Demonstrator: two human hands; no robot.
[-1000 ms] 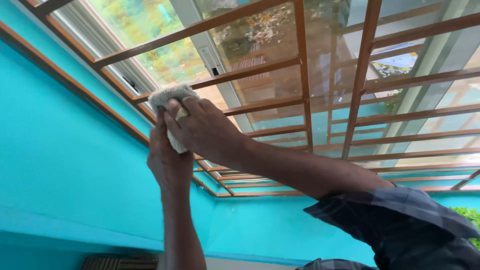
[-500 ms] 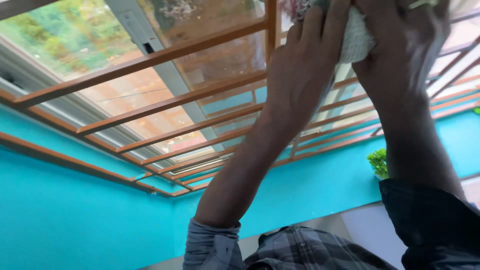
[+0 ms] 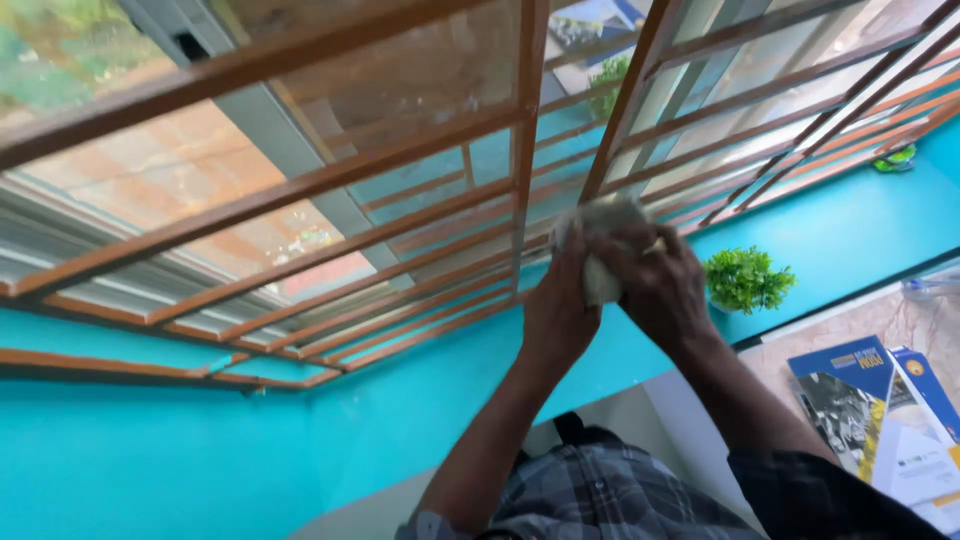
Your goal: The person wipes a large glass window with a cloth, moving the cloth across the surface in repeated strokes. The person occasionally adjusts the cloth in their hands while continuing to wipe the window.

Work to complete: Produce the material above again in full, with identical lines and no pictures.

Problem solution:
Demonstrator: two human hands; no robot.
[-1000 ms] 
[-500 ms] 
[+0 ms] 
Your goal: The person wipes a large glass window with a cloth, moving the cloth across the surface in repeated strokes. The person occasionally adjusts the cloth in their hands while continuing to wipe the window.

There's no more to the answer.